**Exercise directions:** Reproduce exactly the lines from the one containing "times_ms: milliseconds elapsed" through the end of the listing, minus the pictures.
----
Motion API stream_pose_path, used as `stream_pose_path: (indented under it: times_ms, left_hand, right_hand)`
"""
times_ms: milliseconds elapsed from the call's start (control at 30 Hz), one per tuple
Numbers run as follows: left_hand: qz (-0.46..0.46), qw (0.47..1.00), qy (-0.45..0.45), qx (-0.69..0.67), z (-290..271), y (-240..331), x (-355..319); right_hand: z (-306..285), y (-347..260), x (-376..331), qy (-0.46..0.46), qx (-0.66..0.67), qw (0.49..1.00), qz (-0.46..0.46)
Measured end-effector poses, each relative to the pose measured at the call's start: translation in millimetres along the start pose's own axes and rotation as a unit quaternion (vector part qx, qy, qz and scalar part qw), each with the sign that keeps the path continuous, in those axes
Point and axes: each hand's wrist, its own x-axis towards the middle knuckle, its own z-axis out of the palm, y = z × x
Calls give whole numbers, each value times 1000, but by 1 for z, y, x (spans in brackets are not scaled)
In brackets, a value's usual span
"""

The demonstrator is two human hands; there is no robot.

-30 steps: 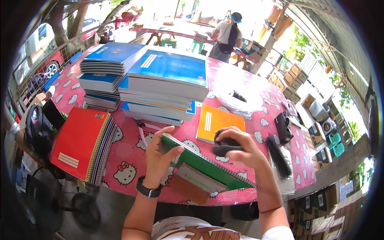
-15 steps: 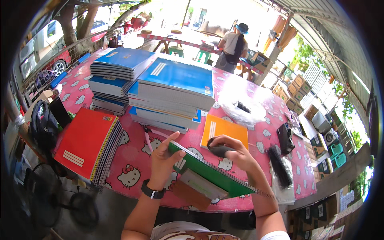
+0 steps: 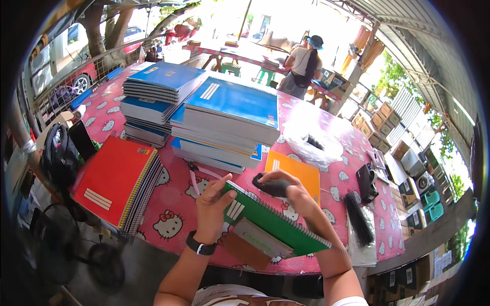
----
**Result for this exercise:**
times_ms: milliseconds elapsed from the call's start (control at 30 Hz), one per tuple
Numbers run as follows: left_hand: qz (-0.46..0.46), qw (0.47..1.00), qy (-0.45..0.45), qx (-0.69..0.67), z (-290..271), y (-240..331), x (-355..319); right_hand: z (-306..285), y (-347..260), x (-376..331), qy (-0.46..0.46), qx (-0.66..0.67), qw (0.49..1.00), qz (-0.46..0.46)
Measured end-effector poses, each relative to the pose measured at the call's start: translation in millimetres along the start pose's own axes and rotation as a unit quaternion (vector part qx, qy, qz and scalar part qw), each with the sign that keeps the path continuous, in those axes
Point and axes: each hand's wrist, its own x-axis towards the middle knuckle, its own z-axis out of the palm, y = z × x
Calls give whole numbers, each value times 1000, but by 1 for z, y, x (spans in brackets are not scaled)
In brackets, a value's usual span
"""

The demonstrator is two human hands; there is no robot.

-30 steps: 
-15 steps: 
+0 steps: 

Output is complete for this exercise.